Tin Tuc - France

Hebdomadaire bilingue vietnamien et français, publié en France

THUY PHAP, L’ART DU PARADOXE A LA VIETNAMIENNE

Thuy Phap, littéralement en français : la méthode de l’eau. Dénomination vietnamienne difficile à prononcer. Version sous-titrée rébarbative, sujet méconnu au pays natal. Et pourtant, cet art martial énergétique «à l’ancienne» commence à beaucoup plaire aux Belges. Introduit il y a deux ans à Bruxelles par maître Huynh Chieu Duong, le Thuy Phap s’étend déjà à Gand, et s’inscrit au programme des activités parascolaires de certaines écoles secondaires à la rentrée 2004-2005.
De quoi s’agit-il ? A l’origine ce fut un ensemble de techniques de combat appelé Vo, basé sur l’élement «Nuoc» (eau). Paradoxalement, le Thuy Phap se pratique sur la terre ferme et non dans l’eau.

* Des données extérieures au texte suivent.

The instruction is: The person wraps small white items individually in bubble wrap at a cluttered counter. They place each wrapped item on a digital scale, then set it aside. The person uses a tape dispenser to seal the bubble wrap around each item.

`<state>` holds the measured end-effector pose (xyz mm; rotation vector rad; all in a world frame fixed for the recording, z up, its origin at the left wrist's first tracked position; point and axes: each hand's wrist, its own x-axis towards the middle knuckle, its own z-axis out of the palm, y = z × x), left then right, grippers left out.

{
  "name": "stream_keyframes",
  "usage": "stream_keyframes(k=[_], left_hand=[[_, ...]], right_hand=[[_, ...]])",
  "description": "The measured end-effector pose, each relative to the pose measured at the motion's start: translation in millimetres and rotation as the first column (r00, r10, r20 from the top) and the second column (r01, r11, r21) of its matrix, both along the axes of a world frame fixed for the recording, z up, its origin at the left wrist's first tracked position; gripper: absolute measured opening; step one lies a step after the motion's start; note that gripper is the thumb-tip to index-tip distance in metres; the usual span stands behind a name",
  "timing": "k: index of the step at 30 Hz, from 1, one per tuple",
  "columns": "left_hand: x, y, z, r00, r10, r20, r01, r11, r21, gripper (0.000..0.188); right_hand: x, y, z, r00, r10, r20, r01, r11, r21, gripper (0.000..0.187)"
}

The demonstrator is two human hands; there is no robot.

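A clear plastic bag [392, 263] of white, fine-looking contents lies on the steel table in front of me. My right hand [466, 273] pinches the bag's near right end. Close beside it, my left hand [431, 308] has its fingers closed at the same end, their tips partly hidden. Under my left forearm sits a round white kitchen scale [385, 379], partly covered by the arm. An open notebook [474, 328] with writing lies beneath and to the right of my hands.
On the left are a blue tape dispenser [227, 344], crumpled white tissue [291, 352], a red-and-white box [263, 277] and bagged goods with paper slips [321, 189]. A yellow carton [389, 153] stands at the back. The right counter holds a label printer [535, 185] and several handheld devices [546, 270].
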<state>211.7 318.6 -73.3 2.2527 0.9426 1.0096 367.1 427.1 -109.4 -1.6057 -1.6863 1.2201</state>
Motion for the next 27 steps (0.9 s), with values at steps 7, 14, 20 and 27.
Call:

La présence de cette dernière dans l’art en question se traduit de différentes façons : physiologique, philosophique, chorégraphique et sociale.
Les médecines occidentale et asiatique s’accordent pour affirmer que le corps humain contient plus de liquide que de solide. Le Thuy Phap cherche à utiliser cette force «hydraulique» pour «lubrifier» les méridiens et ainsi rééquilibrer les flux âm/duong (yin/yang). La méthode de l’eau interprète de manière mouvante aussi bien la théorie asiatique que l’interpénétration des éléments de quelques symbolismes bouddhistes.
Le Truong Giang Thu Gian Quyen (l’enchaînement du Long Fleuve) met en mouvement le processus de développement du Yin et du Yang : de l’unicité vers la dualité, les quatre directions, les cinq éléments et les huit trigrammes qui ramène à l’eau sans forme et profonde. Le salut du Cuu Long Phù Sa Quyen «l’enchaînement des neuf dragons» reprend plusieurs formes des mains des moines «Mât Tông» (Tantra). La gestique du Thuy Phap est fluide et reproduit des phénomènes aquatiques : la pluie, la chute, les gouttes, les vagues… En outre, du point de vue social, cet art martial ne fait qu’imiter les gestes au quotidien des paysans et pêcheurs vietnamiens vivant dans un pays bordé par le Pacifique et traversé par deux grands fleuves le Mékong et le Fleuve Rouge.
Complexité et beauté comme de l’eau. Le succès belge de Thuy Phap en tirera-t-il la source ? Partiellement, répond maître Huynh qui pense à un autre paradoxe. Le pratiquant post-industrialisé du XXIe siècle européen recherche surtout un art martial digne de ce nom mais qui n’engendre ni bobo physique, ni compétition, qui dé-stresse et procure bien-être. Le Thuy Phap, délaissé par des Vietnamiens qui, en bons citoyens émergents de la mondialisation et huppés par les technologies gagnantes olympiquement parlant , ne jurent que par le judo, taekwendo et consorts, retrouve un nouveau souffle chez les modernes occidentaux en pleine soif d’authenticité, de racines, de paix.
Le Thuy Phap pourrait devenir un magnifique produit culturel du Vietnam, qui aurait sa place parmi d’autres dans la prestigieuse vitrine vietnamienne à l’étranger. Un pieux rêve de maître Huynh, car la promotion de la culture vietnamienne au pays même et à l’étranger n’est pas la tasse de thé des gouvernants à l’heure actuelle. Essayons plutôt la fiction, regardons le côté comique du prochain paradoxe.
Un beau jour, le Vietnam redécouvrirait le Thuy Phap, déjà célèbre à l’instar du Taï Chi, grâce à une formation prodiguée par des professeurs belges !
Là encore, le paradoxe paraît énorme. La Belgique exporte d’habitude ses artistes franco de port. Les Brel, Andamo, Cordy et compagnie ont accompli leur carrière en France.
Malgré une percée estimable, le Thuy Phap qui est né dans une rizière, grandira-t-il vraiment un jour dans un champ de houblon ? comme se plaît à répéter maître Huynh.
Elucubrations pseudo politiques mises à part, si vous avez l’occasion de passer par Bruxelles un dimanche matin, venez vous essayer au Thuy Phap au Collège St-Michel à Etterbeek. Vous allez saisir le vrai paradoxe : plus vous vous bougez,à moins fatigué vous vous sentez ! et maître Huynh enseigne un véritable art du bien-être qui se transforme à l’autre bout du cercle en art de savoir-être en politique culturelle.